TASK BRIEF
All lines between the start of the listing below and the line containing "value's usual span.", inclusive, must be repeated exactly.

SOURCE DATA
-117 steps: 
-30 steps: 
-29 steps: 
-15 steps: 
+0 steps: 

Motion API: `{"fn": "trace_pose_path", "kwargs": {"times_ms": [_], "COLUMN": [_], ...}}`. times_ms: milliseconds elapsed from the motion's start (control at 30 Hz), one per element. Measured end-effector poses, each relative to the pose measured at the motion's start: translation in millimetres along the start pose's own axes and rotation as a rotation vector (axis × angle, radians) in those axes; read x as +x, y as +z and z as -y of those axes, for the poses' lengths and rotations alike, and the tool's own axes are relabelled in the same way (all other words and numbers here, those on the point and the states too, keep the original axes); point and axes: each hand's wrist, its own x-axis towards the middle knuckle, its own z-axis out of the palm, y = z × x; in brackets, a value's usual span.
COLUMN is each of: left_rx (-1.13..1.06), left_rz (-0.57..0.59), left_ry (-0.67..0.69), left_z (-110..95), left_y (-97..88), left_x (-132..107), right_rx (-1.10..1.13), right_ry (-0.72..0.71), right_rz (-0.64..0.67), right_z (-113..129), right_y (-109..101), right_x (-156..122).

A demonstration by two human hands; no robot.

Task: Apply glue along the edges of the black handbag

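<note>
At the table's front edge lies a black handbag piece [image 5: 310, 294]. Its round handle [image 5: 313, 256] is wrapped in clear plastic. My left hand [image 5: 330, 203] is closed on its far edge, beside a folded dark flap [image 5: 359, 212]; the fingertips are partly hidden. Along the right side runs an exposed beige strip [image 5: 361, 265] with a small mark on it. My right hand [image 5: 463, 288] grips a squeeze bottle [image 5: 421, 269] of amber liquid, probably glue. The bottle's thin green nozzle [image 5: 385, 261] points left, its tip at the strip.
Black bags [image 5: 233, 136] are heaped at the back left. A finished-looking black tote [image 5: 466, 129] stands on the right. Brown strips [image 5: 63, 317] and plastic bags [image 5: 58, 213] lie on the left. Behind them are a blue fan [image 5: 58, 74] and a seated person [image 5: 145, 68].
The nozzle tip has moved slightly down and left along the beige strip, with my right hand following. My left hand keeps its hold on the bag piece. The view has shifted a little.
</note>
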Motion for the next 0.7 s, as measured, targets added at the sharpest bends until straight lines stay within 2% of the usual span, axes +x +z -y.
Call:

ANSWER SPACE
-117 steps: 
-30 steps: 
-29 steps: 
-15 steps: 
+0 steps: 

Motion API: `{"fn": "trace_pose_path", "kwargs": {"times_ms": [_], "COLUMN": [_], ...}}`. times_ms: milliseconds elapsed from the motion's start (control at 30 Hz), one per element. Measured end-effector poses, each relative to the pose measured at the motion's start: translation in millimetres along the start pose's own axes and rotation as a rotation vector (axis × angle, radians) in those axes; read x as +x, y as +z and z as -y of those axes, for the poses' lengths and rotations alike, and the tool's own axes are relabelled in the same way (all other words and numbers here, those on the point and the states too, keep the original axes); point and axes: each hand's wrist, its own x-axis towards the middle knuckle, its own z-axis out of the palm, y = z × x; in brackets, a value's usual span.

The exercise is complete with this answer.